Abstract
Objective
We aimed to examine the longitudinal change of plasma neurofilament light chain (NFL) level and explore its diagnostic and prognostic implications in Parkinson’s disease (PD).
Methods
A total of 184 patients with early PD who completed 5-year annually repeated clinical assessments were included. Plasma NFL at baseline, 1 year, and 2 year were examined, which were quantified using the ultrasensitive Simoa technology. At baseline, blood from 86 sex- and age-matched healthy controls (HC) were obtained for comparison.
Results
Plasma NFL in PD patients at baseline was significantly higher than those in HC (P = 0.046), and significantly increased after 2 years (P = 0.046). Receiver operating characteristic curve indicated that a plasma NFL cut-off value of 10.79 pg/mL resulted in 39.7% sensitivity and 84.0% specificity, with an area under the curve of 0.635, to distinguish PD from HC (P < 0.001).
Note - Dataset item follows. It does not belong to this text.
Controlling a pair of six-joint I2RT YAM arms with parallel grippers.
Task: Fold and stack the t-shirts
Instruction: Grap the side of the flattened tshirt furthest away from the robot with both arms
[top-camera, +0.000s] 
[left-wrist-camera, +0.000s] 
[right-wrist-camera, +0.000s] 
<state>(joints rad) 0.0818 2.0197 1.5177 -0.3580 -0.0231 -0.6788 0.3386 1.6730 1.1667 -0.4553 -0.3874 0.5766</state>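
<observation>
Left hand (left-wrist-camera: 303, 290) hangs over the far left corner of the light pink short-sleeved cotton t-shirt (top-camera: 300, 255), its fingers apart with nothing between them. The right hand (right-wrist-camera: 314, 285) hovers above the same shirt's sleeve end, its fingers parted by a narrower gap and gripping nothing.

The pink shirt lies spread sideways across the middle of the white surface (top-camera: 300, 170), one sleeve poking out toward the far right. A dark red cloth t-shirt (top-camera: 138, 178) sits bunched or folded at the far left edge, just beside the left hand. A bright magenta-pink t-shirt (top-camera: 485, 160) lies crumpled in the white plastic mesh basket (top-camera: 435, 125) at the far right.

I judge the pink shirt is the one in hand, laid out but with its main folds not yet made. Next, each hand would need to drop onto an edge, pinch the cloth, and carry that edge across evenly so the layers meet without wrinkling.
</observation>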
Linear mixed-effect models indicated that baseline plasma NFL (> 9.24 pg/mL) correlated with a greater increase in the Unified Parkinson’s Disease Rating Scale III (estimate = 0.651, P = 0.001) and Hoehn & Yahr stage (estimate = 0.072, P < 0.001), and also correlated with a greater decrease in the Montreal Cognitive Assessment (estimate = − 0.387, P < 0.001) during follow-up visits.
Conclusions
Plasma NFL exhibits a tendency to increase with disease progression, and elevated baseline plasma NFL can serve as a predictor for accelerated motor deterioration and cognitive decline in PD. However, plasma NFL does not have high accuracy to distinguish individuals with early-stage PD from HC.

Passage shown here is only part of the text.